DEADLOCK
There you are, distraught and teary-eyed, with QWERTY bruises on your face from pounding it on the keyboard in frustration.
You’re stuck on a creative project.
Maybe you’ve been in deadlock for a week, maybe a month, maybe a year. You don’t want to be a quitter, but you can’t see your way through. How do you proceed?
TAILS FOR VANILLA
My sixth grade frenemy told me the best way to choose between two options was to flip a coin: heads for chocolate, tails for vanilla. Once the coin had chosen, he explained, you would feel either relief or disappointment—and this feeling would tell you which flavor you really wanted. I like this method, because unlike writing, it’s simple. I still use it.

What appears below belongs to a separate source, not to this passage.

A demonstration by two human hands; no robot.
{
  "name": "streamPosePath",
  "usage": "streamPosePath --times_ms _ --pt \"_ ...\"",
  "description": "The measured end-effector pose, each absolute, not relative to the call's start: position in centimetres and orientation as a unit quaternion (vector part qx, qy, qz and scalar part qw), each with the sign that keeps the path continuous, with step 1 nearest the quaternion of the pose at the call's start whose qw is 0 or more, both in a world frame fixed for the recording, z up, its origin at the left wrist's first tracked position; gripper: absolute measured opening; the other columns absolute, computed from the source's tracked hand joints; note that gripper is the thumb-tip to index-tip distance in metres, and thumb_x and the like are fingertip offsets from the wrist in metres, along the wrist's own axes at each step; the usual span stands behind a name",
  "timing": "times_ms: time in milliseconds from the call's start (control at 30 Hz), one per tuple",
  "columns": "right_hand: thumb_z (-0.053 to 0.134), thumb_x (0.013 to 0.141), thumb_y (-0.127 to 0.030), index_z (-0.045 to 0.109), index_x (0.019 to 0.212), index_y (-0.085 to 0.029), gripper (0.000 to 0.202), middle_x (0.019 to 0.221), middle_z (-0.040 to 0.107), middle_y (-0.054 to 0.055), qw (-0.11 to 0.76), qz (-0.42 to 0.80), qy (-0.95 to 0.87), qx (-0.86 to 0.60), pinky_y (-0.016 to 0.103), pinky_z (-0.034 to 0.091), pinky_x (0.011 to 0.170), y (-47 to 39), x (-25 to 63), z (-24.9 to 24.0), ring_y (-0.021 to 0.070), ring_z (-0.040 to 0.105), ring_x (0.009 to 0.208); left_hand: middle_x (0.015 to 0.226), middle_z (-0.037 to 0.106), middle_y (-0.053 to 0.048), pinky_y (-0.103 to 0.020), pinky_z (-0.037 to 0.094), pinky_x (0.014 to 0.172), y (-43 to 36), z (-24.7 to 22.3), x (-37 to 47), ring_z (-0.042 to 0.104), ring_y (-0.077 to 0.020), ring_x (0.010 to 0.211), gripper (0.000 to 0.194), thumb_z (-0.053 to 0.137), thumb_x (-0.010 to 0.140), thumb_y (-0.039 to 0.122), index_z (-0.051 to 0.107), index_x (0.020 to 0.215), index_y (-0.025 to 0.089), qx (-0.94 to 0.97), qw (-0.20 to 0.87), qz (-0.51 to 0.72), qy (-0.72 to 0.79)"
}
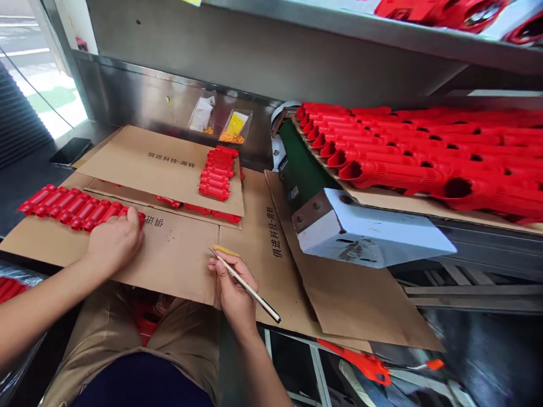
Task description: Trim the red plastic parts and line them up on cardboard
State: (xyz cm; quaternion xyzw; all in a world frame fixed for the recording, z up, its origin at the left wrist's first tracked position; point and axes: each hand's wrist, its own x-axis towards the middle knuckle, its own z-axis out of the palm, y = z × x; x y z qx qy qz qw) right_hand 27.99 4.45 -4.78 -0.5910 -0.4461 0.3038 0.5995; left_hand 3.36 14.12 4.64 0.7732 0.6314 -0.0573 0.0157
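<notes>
My left hand is closed at the right end of a row of red ribbed plastic tubes, its fingers curled over a red tube that they mostly cover. The row lies on a cardboard sheet. Over the right part of that sheet, my right hand pinches a slim white pen-like tool with a thin pointed tip and a dark rear end. A narrow yellow piece shows along the index finger; what it is I cannot tell.
Several small red tubes lie on an upper cardboard sheet. To the right, long red tubular housings fill a board above a white metal bracket. Two plastic bags and a phone are at the back.
</notes>
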Motion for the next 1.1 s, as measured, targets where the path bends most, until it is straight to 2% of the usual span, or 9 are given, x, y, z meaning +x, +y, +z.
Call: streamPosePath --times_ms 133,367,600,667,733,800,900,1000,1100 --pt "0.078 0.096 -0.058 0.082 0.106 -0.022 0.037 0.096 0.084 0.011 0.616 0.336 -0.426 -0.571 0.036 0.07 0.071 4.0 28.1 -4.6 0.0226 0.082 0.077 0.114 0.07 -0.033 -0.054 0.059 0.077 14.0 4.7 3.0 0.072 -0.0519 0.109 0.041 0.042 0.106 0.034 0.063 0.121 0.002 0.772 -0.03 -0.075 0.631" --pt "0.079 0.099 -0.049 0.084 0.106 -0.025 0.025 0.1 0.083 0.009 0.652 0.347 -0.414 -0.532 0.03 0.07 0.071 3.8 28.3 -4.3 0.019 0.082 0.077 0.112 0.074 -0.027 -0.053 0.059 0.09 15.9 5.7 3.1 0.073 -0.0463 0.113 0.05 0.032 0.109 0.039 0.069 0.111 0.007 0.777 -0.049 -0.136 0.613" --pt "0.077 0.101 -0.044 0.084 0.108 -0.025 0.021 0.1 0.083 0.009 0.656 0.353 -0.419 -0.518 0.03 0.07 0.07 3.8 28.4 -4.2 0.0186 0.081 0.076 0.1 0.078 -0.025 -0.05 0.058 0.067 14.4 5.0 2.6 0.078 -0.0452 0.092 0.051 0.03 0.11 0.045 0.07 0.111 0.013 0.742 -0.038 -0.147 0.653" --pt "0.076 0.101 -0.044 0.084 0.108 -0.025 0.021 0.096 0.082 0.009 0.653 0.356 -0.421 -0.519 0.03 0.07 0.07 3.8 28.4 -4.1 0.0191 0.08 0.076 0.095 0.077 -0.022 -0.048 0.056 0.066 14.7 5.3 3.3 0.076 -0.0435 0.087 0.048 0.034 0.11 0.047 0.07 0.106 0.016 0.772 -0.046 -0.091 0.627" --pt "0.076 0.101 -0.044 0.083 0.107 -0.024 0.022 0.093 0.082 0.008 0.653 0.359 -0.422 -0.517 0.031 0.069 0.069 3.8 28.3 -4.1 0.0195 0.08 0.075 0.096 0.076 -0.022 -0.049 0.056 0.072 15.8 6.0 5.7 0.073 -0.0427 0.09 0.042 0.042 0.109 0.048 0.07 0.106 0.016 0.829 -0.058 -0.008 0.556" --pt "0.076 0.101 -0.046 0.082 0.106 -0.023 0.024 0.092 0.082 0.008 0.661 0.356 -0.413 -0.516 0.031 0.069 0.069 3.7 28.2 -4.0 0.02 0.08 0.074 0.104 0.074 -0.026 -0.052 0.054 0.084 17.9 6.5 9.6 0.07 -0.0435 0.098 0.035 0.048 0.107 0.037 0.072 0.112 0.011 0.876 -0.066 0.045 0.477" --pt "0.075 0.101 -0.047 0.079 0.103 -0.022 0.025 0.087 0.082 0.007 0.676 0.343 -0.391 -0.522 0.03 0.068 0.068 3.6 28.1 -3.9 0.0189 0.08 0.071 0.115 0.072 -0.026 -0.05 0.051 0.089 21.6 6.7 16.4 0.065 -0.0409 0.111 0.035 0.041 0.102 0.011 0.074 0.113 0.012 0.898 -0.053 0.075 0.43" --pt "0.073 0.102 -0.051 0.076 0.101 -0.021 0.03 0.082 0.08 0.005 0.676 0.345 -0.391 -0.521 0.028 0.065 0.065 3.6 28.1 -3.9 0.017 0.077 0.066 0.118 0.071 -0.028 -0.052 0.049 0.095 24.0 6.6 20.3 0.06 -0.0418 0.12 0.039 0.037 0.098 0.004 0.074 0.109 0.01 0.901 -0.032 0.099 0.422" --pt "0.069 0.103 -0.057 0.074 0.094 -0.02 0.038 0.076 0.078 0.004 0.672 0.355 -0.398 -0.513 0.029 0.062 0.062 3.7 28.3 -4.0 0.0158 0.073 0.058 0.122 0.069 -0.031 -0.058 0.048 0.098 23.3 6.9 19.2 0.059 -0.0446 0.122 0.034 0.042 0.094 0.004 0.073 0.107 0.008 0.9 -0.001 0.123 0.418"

When you’re at a creative impasse, you have two choices: persist or quit. But since you’ve been working on this project for some extended period of time, you already know what it’s like to persist. That leaves only one side of the coin.
It’s time to quit.
HOW TO QUIT
Drag that file to the archive. Save it to a floppy and put it in your fire safe. Print it out and stuff it in a drawer. Leave it to gather dust for one full week. Let it decompose until it starts to reek. When that week ends, the project is dead as a coffin nail, and it’s time for a post-mortem. Grab a notebook, get out of the house, and ask yourself two questions:
What are the costs of abandoning the work?

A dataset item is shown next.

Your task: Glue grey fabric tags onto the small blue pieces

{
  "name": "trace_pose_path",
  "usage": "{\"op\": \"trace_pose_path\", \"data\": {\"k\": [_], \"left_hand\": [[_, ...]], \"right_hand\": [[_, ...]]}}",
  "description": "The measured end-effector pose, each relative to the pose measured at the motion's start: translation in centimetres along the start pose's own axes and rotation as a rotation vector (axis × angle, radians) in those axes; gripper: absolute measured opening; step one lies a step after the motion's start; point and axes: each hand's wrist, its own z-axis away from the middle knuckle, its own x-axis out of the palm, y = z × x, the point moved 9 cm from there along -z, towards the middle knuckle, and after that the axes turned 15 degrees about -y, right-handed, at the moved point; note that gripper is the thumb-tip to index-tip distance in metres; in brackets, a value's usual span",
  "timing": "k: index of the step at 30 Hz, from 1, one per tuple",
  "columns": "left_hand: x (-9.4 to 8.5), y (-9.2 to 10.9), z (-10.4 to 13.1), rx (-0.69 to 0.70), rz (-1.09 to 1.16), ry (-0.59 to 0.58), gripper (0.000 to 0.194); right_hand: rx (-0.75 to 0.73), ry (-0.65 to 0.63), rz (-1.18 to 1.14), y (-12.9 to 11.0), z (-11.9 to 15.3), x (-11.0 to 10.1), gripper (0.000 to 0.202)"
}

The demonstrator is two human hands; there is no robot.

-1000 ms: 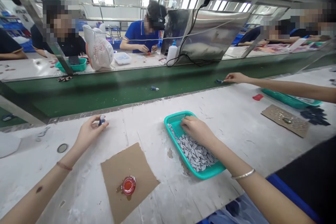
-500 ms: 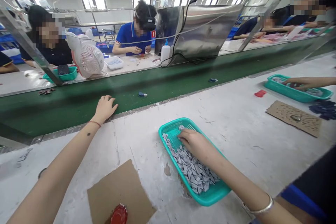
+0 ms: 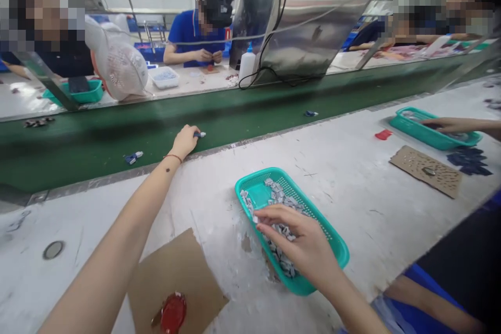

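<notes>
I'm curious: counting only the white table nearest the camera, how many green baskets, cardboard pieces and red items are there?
Green baskets: 2
Cardboard pieces: 2
Red items: 2
Total: 6

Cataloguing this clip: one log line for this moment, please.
left hand: touching blue piece, green belt | right hand: over basket, pale pieces | cardboard: red disc on top

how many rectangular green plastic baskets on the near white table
2. One basket is under the right hand, holding small grey-white pieces; the other basket is farther right, with a co-worker's hand at it.
</notes>
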Motion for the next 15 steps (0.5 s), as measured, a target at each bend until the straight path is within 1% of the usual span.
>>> {"op": "trace_pose_path", "data": {"k": [2, 4, 6, 8, 9, 10, 12, 13, 15], "left_hand": [[-0.9, -0.5, 2.0, -0.028, 0.16, 0.029, 0.021], [-1.5, -0.9, 5.3, -0.043, 0.307, 0.045, 0.025], [-1.8, -1.2, 9.7, -0.042, 0.541, 0.032, 0.024], [-1.2, -1.7, 14.8, -0.055, 0.948, 0.0, 0.017], [-1.0, -1.9, 17.4, -0.081, 1.072, -0.006, 0.014], [-0.7, -2.2, 20.1, -0.121, 1.146, 0.004, 0.014], [-0.5, -2.9, 24.8, -0.19, 1.168, 0.041, 0.017], [-0.5, -3.1, 26.8, -0.214, 1.152, 0.066, 0.019], [-0.3, -3.6, 30.1, -0.237, 1.115, 0.115, 0.022]], "right_hand": [[-0.022, -0.011, -0.083, -1.6, 0.7, 2.1, 0.01], [-0.039, -0.055, -0.152, -2.9, 1.0, 4.6, 0.014], [-0.055, -0.099, -0.204, -4.0, 1.3, 7.1, 0.018], [-0.07, -0.119, -0.24, -4.8, 1.5, 9.2, 0.02], [-0.073, -0.124, -0.254, -5.2, 1.7, 10.1, 0.019], [-0.074, -0.129, -0.266, -5.5, 1.9, 10.9, 0.018], [-0.072, -0.152, -0.278, -6.3, 2.3, 12.3, 0.015], [-0.068, -0.167, -0.274, -6.6, 2.4, 12.8, 0.013], [-0.066, -0.212, -0.239, -7.4, 2.6, 13.8, 0.013]]}}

What are the costs of persisting?
THE PRICE OF GIVING UP
Momentum loss. Starting a new project takes more energy than continuing a work in progress. And anyway, it’s unlikely you’ll be able to dive immediately into new work; mourning a lost project takes emotional energy you might otherwise spend on writing. You’ve got to price that in.
Confidence loss. When we fail to finish, we’re forced to grapple with uncomfortable questions: Am I any good? Will I ever write another story? The answers are almost certainly yes—but the injury to your confidence may cost you more time and pain than persisting.
Professional impact. If you’re under contract, quitting may have heavy financial or professional consequences—but then again, it may open more doors than it closes. You’ll want to talk to colleagues, critique partners, and your agent about the professional costs.
Identity issues. This is the biggest one. If I quit, am I still a successful writer? Am I still a writer at all? Probably, you are. Quitting a project only revokes your title if you never start another one. On the other hand—maybe you’re not a writer. Maybe you've outgrown that dream. Maybe this difficult project was obscuring your true calling, and its death has liberated you to pursue it. Either way, loss of identity is a cost you must consider.
THE COST OF PERSISTING
Emotional expense. How will it feel to get back behind the keyboard? Persisting will be stressful no matter what—does that make you feel brave and gritty? Or helpless and hopeless?
Opportunity cost. What other projects will you be unable to pursue if you stick to this one? How do you feel about that?*
*Caveat: Beware of ShinyNewThingSyndrome™. The call of a new project is exciting and seductive—but the reality is rarely as easy or satisfying as the fantasy. Keep that in mind when you’re assessing opportunity cost.
Temporal cost: Based on how it’s gone so far, do you need to reevaluate the timeline for this project? If your goal was a first draft in ninety days, and you’re only halfway through after six months, are you looking at spending another six months finishing this? If so, what agreements or schedules must you alter to accommodate this new timeline?*
*Caveat: Beware the Sunk Cost Fallacy: If I quit now, I’ll be throwing away [weeks / months / years] of work! This is a deadly pitfall based on faulty assumptions:
The time I spent on this project is only good for this project. Not true. This work has made you better at your craft, regardless of whether it ever sees an audience.
Pursuing this idea was a mistake because it will never work. False. Creativity requires exploration; if you never follow a false trail, you’re only retracing your steps. You can't explore without getting lost.
GUTS AND VALUES
Ask yourself how this project aligns with your creative values. Does the work move you closer to what matters most, or is it a distraction from your true calling? Sometimes we resist what's most important, either by indulging in an escape project, or by abandoning a crucial one. Quitting for a week will bring this into sharp relief.
Listen to your gut. Now that you’ve quit, do you feel grief or relief? If the grief of having buried the project overwhelms you, it’s time to exhume and resurrect it. But if you feel lighter, freer, or more creative standing over its grave, leave it in the ground and get busy doing the next thing.
IN THE END
Writer’s block is no joke. But sometimes we get so wrapped up in trying to figure out how to proceed that we never stop to consider whether we should. If you feel your project is bleeding out, put it out of its misery on your terms.
Then see if you regret it.
I am reminded of Ian Malcolm from Jurassic Park from your last point. "Your scientists were so concerned with whether or not they could that they didn't stop to think if they should." Or something to that effect.
Ugh. This whole week has been a damned Monday. Let me rephrase this. Your post KEPT me from jumping off the ledge. Sorry about the misunderstanding.